James’s home office deduction for the tax year can be calculated as follows:
10% x (R100 000 + R42 000 + R36 000 + R8 000) = R18 600
James would also be entitled to a R 7 000 wear and tear deduction on his laptop / printer (assuming a three-year SARS write-off).
As a ‘salaried employee’ James would reflect his home office expense / other claimable expenses claim within the ‘Other Deductions’ section of the annual Income Tax return (ITR12).

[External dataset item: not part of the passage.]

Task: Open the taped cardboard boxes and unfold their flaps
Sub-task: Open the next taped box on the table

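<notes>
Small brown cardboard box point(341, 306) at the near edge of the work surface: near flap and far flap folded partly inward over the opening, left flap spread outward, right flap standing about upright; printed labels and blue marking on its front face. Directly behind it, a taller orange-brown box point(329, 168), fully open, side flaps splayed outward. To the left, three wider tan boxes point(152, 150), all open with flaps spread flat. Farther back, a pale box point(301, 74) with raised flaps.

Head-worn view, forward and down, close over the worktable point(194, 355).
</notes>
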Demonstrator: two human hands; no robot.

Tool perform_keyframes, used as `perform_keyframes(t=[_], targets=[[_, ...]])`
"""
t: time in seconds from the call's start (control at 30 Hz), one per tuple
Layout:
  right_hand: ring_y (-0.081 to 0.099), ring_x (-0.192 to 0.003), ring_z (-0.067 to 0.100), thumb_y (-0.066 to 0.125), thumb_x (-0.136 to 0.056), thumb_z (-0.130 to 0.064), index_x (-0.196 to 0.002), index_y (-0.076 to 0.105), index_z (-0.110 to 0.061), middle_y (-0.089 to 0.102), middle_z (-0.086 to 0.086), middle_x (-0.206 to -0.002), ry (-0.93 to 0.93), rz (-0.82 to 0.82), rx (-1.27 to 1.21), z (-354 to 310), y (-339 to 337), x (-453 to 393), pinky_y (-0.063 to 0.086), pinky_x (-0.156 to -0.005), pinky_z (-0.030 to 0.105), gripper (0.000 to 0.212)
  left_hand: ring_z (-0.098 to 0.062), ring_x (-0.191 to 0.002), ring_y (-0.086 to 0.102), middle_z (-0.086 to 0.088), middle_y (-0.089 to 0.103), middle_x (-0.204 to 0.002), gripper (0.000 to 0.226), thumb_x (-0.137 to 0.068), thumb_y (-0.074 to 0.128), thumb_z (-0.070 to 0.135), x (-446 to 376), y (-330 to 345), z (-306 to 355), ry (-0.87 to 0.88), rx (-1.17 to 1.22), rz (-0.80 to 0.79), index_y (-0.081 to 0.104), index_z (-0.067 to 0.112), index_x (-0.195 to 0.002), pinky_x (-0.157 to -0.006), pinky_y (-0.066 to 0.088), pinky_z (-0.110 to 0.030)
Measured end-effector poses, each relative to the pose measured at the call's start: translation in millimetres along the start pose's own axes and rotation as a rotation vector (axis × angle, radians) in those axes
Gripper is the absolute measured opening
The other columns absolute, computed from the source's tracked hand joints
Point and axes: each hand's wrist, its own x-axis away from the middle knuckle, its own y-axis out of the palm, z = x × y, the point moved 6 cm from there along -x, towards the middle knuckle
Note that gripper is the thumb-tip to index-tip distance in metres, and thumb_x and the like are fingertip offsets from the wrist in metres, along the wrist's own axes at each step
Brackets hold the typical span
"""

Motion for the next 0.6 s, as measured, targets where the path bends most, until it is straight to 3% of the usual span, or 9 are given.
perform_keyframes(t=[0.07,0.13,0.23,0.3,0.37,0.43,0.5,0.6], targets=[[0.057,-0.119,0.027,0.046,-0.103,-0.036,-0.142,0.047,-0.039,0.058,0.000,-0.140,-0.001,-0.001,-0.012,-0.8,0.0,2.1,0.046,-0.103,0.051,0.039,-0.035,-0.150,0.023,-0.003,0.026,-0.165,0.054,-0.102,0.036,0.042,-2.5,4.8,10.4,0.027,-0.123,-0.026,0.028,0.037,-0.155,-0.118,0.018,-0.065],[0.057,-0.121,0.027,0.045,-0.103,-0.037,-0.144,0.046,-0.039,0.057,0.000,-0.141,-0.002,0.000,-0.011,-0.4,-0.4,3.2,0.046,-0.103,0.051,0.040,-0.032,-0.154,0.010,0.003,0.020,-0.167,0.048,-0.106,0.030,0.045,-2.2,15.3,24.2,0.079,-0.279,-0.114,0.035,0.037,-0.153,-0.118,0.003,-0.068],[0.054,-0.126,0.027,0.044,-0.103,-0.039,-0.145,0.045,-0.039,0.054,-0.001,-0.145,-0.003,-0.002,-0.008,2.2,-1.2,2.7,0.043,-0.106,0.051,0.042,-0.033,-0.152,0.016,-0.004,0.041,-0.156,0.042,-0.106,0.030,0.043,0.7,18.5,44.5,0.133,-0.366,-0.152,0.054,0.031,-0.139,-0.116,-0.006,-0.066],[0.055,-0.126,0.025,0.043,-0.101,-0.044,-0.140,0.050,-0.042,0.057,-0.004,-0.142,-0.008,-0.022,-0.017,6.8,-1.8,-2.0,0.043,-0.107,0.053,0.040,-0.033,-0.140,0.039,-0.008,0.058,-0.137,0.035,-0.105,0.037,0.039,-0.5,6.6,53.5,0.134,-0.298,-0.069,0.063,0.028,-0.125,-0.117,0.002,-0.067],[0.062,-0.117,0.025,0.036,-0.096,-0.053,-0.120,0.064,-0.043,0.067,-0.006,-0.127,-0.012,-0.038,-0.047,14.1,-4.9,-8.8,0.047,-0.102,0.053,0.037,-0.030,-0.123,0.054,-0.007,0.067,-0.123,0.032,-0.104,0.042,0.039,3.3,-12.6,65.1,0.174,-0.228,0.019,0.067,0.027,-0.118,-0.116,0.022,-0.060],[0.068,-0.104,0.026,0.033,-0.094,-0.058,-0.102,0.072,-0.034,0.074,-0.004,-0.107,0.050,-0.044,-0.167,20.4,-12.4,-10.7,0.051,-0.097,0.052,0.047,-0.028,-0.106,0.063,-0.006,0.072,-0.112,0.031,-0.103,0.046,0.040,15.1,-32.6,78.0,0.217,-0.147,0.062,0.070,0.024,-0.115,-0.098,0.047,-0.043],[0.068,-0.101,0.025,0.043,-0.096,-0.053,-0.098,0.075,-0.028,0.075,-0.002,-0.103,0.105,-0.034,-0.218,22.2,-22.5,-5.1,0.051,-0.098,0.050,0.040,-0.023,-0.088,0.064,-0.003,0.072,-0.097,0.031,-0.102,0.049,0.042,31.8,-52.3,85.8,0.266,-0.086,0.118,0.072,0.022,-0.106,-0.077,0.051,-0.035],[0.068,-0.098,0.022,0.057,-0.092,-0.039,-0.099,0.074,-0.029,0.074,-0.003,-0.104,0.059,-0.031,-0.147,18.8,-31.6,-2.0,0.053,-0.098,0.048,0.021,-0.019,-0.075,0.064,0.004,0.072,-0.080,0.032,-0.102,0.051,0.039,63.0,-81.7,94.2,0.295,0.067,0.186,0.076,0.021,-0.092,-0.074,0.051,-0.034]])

It is important to note that any deduction reflected in the ‘other deductions’ field will elicit a query from SARS. They will request details of the claim. The first thing to do is to clearly show the calculation of how the percentage of home office expenses were arrived at. It is advisable to have a detailed schedule reflecting the totals per expense item and then have the schedules of the expenses specific to the claim. It is not always practical to send every invoice to SARS so a schedule will allow them to choose specific expenses if necessary. With any home office submission to SARS you must include a copy of the letter / employment contract from your employer confirming the requirement to maintain a home office.

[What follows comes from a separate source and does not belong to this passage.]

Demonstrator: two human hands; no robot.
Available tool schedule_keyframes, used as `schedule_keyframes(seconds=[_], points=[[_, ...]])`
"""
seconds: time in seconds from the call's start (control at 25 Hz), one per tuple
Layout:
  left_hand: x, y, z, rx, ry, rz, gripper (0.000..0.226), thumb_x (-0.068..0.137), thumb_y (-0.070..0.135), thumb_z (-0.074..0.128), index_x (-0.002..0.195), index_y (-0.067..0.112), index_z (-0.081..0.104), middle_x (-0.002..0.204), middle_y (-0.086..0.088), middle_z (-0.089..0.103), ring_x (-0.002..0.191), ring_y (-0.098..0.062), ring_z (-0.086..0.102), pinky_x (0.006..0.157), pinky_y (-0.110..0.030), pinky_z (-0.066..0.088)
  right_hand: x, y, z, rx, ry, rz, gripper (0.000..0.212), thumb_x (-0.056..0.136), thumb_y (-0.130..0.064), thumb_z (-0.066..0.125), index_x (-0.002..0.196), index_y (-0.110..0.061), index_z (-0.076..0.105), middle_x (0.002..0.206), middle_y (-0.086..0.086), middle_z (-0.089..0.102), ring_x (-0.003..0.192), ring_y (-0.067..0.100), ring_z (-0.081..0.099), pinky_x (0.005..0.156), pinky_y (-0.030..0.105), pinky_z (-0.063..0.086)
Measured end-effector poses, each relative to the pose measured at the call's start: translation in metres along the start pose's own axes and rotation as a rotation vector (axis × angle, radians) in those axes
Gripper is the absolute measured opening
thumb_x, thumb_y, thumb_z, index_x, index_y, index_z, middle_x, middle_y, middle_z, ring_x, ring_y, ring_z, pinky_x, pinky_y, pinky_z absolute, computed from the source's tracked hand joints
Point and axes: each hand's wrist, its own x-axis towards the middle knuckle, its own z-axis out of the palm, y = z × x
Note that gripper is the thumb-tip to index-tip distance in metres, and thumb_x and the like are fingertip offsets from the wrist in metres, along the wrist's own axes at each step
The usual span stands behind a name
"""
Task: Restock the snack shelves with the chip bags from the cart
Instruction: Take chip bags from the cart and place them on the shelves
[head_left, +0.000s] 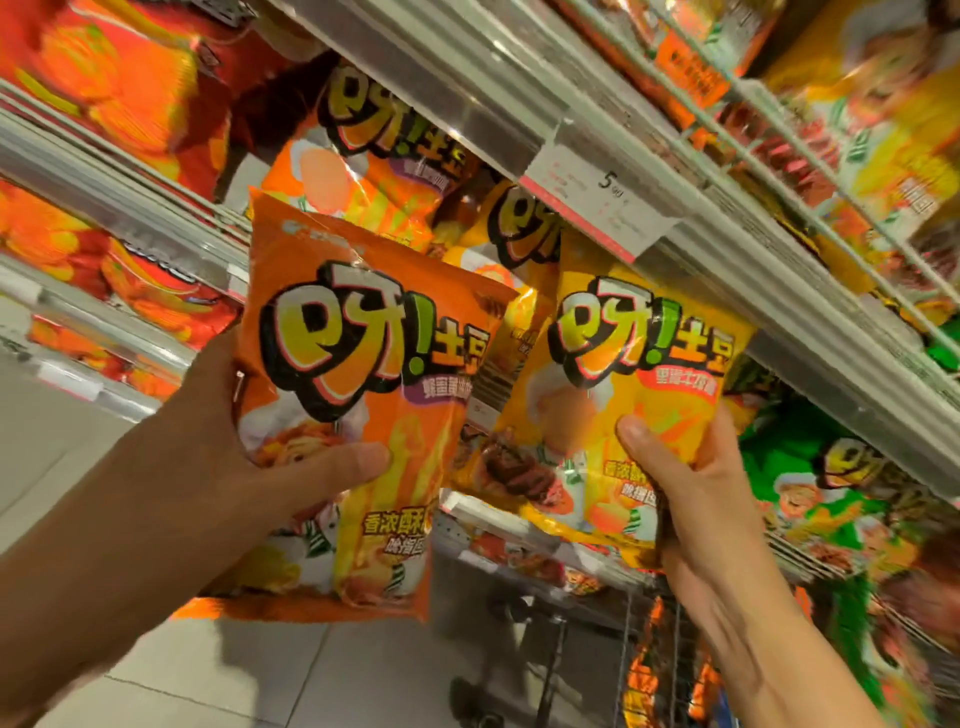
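Hands hold two bags: left hand (249, 467) orange bag (363, 415), right hand (691, 483) yellow bag (623, 395).

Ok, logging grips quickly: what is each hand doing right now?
Left hand: holding the orange chip bag.
Right hand: holding the yellow chip bag.

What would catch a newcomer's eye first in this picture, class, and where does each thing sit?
Two chip bags raised toward the shelves stand out: an orange bag at centre-left, held by the left hand, and a yellow bag at centre-right in the right hand. Behind them, matching bags fill the shelf under a white price tag.
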Motion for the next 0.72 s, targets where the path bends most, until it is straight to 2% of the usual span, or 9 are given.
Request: schedule_keyframes(seconds=[0.08,0.16,0.28,0.36,0.44,0.52,0.6,0.72], points=[[-0.005,0.012,-0.002,-0.008,-0.030,0.010,0.073,0.031,0.090,0.069,0.097,0.084,0.038,0.094,0.059,0.053,0.078,0.021,0.062,0.066,-0.016,0.039,-0.010,-0.003,-0.002,0.009,-0.035,0.055,0.059,0.076,-0.015,0.077,0.130,-0.029,0.058,0.111,0.005,0.077,0.093,0.024,0.077,0.063,0.035,0.061],[-0.013,0.025,-0.007,-0.031,-0.071,-0.001,0.069,0.038,0.076,0.077,0.094,0.085,0.037,0.095,0.059,0.052,0.079,0.033,0.053,0.066,-0.016,0.040,-0.023,-0.008,-0.006,0.006,-0.082,0.132,0.057,0.076,-0.020,0.079,0.127,-0.034,0.061,0.115,0.005,0.076,0.098,0.026,0.076,0.066,0.039,0.062],[-0.027,0.043,-0.018,-0.079,-0.101,-0.051,0.073,0.036,0.074,0.081,0.098,0.078,0.043,0.100,0.050,0.059,0.087,0.016,0.064,0.073,-0.023,0.047,-0.048,-0.023,-0.012,-0.049,-0.127,0.262,0.071,0.065,-0.035,0.090,0.129,-0.044,0.059,0.127,0.000,0.071,0.113,0.026,0.070,0.086,0.050,0.060],[-0.038,0.057,-0.028,-0.099,-0.098,-0.045,0.076,0.037,0.072,0.087,0.105,0.063,0.052,0.099,0.041,0.066,0.086,0.012,0.067,0.073,-0.025,0.048,-0.067,-0.040,-0.015,-0.068,-0.189,0.279,0.063,0.065,-0.035,0.091,0.121,-0.047,0.064,0.121,0.001,0.074,0.108,0.025,0.072,0.083,0.044,0.061],[-0.046,0.074,-0.037,-0.113,-0.082,-0.009,0.082,0.035,0.062,0.094,0.108,0.053,0.058,0.096,0.036,0.069,0.085,0.018,0.064,0.070,-0.022,0.046,-0.081,-0.062,-0.015,-0.082,-0.216,0.267,0.055,0.064,-0.033,0.090,0.113,-0.047,0.069,0.114,0.002,0.076,0.102,0.022,0.074,0.073,0.033,0.062],[-0.049,0.098,-0.045,-0.112,-0.081,0.009,0.079,0.036,0.056,0.092,0.107,0.059,0.057,0.098,0.035,0.070,0.085,0.016,0.065,0.069,-0.023,0.048,-0.092,-0.090,-0.019,-0.101,-0.241,0.236,0.055,0.061,-0.035,0.096,0.108,-0.045,0.071,0.111,0.000,0.077,0.099,0.017,0.075,0.069,0.023,0.060],[-0.050,0.127,-0.053,-0.134,-0.107,0.024,0.078,0.039,0.053,0.099,0.104,0.064,0.057,0.100,0.031,0.072,0.086,0.012,0.068,0.069,-0.023,0.050,-0.101,-0.121,-0.023,-0.103,-0.260,0.202,0.053,0.057,-0.040,0.093,0.105,-0.045,0.071,0.109,-0.005,0.077,0.098,0.011,0.074,0.069,0.018,0.058],[-0.047,0.173,-0.062,-0.108,-0.149,0.067,0.075,0.044,0.069,0.089,0.112,0.057,0.058,0.103,0.027,0.073,0.091,0.008,0.068,0.074,-0.030,0.053,-0.108,-0.167,-0.034,-0.101,-0.240,0.145,0.050,0.055,-0.045,0.090,0.100,-0.052,0.071,0.106,-0.012,0.077,0.095,0.004,0.074,0.066,0.014,0.057]])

There is another tax issue that needs to be understood before going down the road of the home office. While people are eager to claim the home office tax deduction in order to reduce their taxable income (and ultimate tax liability), few people understand the negative tax impact a home office will have on the calculation of Capital Gains Tax when they sell their homes one day.
When taxpayers sell their primary residence, there is a primary residence exclusion of R2 million. This means the first R2 million of the capital gain (or loss) is excluded for the purposes of working out Capital Gains Tax. All individual taxpayers receive an additional R40 000 capital gains exclusion per year.

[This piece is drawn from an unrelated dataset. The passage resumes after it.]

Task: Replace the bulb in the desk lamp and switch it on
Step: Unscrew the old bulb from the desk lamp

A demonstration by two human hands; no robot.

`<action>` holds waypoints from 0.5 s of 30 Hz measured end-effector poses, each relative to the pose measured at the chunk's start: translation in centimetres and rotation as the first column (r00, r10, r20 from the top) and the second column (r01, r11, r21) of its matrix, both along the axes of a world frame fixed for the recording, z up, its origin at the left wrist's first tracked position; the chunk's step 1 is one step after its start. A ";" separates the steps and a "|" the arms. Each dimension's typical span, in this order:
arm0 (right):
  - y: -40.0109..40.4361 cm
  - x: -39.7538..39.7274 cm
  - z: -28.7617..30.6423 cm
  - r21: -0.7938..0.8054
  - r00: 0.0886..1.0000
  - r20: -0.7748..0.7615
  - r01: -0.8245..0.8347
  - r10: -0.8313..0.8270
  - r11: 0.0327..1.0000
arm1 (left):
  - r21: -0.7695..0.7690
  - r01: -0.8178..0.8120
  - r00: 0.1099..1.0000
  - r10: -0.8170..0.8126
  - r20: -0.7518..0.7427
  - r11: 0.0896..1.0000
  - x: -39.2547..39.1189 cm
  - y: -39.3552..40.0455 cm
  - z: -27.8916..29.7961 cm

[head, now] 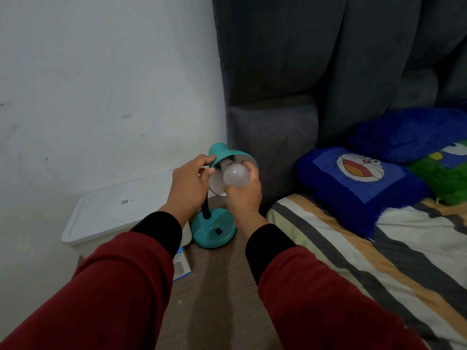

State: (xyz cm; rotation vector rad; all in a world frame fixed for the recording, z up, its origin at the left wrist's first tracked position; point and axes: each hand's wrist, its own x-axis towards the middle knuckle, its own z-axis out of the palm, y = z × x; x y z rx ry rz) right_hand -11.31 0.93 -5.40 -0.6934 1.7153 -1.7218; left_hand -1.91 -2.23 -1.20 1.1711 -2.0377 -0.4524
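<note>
A teal desk lamp stands on a wooden bedside table point(222, 286), its round base point(214, 231) carrying a black rocker switch point(218, 232). Its shade point(223, 154) is tilted toward me, white inside. My left hand point(189, 185) grips the shade's left rim. My right hand point(243, 192) is closed around a white round bulb point(236, 176) at the mouth of the shade, the bulb's neck pointing into the socket. The bulb is unlit. The black gooseneck point(206, 210) shows between my wrists.
A white lidded plastic box point(108, 215) sits left of the table against the wall. A blue-and-white carton point(180, 266) lies on the table, partly under my left sleeve. The bed with striped sheet point(379, 253), blue cartoon pillows point(358, 183) and grey headboard point(316, 72) fills the right.
</note>
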 end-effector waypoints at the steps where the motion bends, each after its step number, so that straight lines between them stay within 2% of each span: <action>1: 0.1 0.0 0.0 -0.001 1.000 0.002 -0.003 0.003 1.000 | 0.000 -0.001 1.000 0.001 -0.001 1.000 0.0 0.0 0.0; 7: 0.7 0.0 0.2 -0.079 0.995 0.095 -0.015 0.023 0.997 | 0.014 -0.007 1.000 0.007 -0.011 1.000 0.0 0.1 0.1; 11: 0.9 -0.2 0.3 -0.044 0.999 0.039 0.000 0.001 0.999 | 0.023 0.004 1.000 -0.004 0.009 1.000 0.2 0.5 0.3; 15: 1.5 -0.4 0.9 -0.034 1.000 -0.001 -0.030 0.030 0.999 | 0.003 0.028 0.993 -0.028 0.119 1.000 1.0 1.1 0.3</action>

However, if the taxpayer worked from home and used part of the house as an office, the Income Tax Act requires the capital gain to be apportioned between primary residence use and business use. This apportionment must take into account the length of time that the home office was used as a portion of the entire period of ownership, as well as the size of the home office compared to the size of the entire property.
Before happily agreeing to the use of a home office there is some homework that the employee should do. The employee should compare the potential Capital Gains Tax implications with the annual tax saving from the home office deduction to decide which is more advantageous from a tax perspective. Whilst the Capital Gains Tax implications are unlikely to be material if only a small part of the home is used as a home office, it is still important to factor this consideration into the decision.
With the tax position now clear focus now needs to be put on the implementation process. Whilst we can all agree that we are working and living in unprecedented times, what we as humans often have problems with is communication. Disagreements abound because people battle with communication. There is no better place to see communication challenges than in the workplace. Factor in a money issue and there is sure to be unhappiness. When discussing a change in working conditions with an employee ensure that there is adequate consultation on the matter and that the applicable terms and conditions are put in writing. The employee must understand what the expectations of them will be and what equipment and facilities will be required in this home office. After explaining the tax position and successfully negotiating the specifics of the new working conditions employer and employee should be in a good position to take advantage of this remote working relationship.